But that time was not yet. The time now was for him to lie in my arms and drink my milk and listen to me talking and singing to him while growing strong and brown in the sun. The time was for me to nurture the illusion that at long last, after 28 years, I was learning how to live alone.

So the future threw back only a pale shadow. It wasn't that which got under my skin, prickling and irritating like hunger as the summer began to end. I didn't know what it was—a nagging that was more than conscience, a need that was not merely for the city and for real life. It was a sort of superstition, really, left over perhaps from my theatrical days, that nothing good lasts, that it must all be paid for, and that the longer it goes on the farther the luck-pendulum will swing back in the other direction eventually. It was better, this superstition said, to keep a balance by pushing the pendulum back before it went too far, to turn your face voluntarily away from ease and pleasure, for fear the gods would force you to
it later, more fiercely the longer you had let yourself relax.

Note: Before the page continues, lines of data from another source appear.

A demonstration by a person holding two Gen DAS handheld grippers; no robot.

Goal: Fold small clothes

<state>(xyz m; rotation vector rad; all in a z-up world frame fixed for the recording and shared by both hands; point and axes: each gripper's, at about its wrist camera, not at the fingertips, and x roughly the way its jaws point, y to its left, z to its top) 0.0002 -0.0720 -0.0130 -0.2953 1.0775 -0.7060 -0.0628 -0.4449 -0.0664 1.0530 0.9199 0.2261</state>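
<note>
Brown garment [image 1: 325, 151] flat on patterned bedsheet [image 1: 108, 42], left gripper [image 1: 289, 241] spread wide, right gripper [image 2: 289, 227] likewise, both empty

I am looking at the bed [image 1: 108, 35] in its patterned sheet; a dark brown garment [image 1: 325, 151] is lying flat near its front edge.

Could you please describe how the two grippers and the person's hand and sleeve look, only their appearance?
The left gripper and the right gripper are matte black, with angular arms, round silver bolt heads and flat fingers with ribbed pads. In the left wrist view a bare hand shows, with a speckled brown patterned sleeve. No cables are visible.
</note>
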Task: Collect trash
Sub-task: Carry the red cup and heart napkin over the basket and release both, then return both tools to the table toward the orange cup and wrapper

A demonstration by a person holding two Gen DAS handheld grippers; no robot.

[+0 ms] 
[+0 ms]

But I waited. I waited for a sign. ‘Let's get you safely into the fifth month,' Addy had said while I was under her wing in January. I said the same thing now to David, with a trace of Addy's own acerbity, as if it were David who was nagging at me to leave this haven. But really I was waiting—as I've always waited—for something outside to push me, to give me my direction.

I got my signs in October. They came, as they always seem to, in a cluster—three in one day.

It was one of the first real autumn days, with that faint crisp smoky smell in the air, the smell of things dying down which, perversely, always makes the sap rise in me. I pushed open the mullioned window over the sink which commanded the front path, and noticed that I could see the postman's breath, very faintly; he left footprints in the damp grass as he left the path to pass my letters through to me.

‘More visitors announcin' 'emselves?' he asked as I took the letters with one hand and passed him his accustomed cuppa with the other.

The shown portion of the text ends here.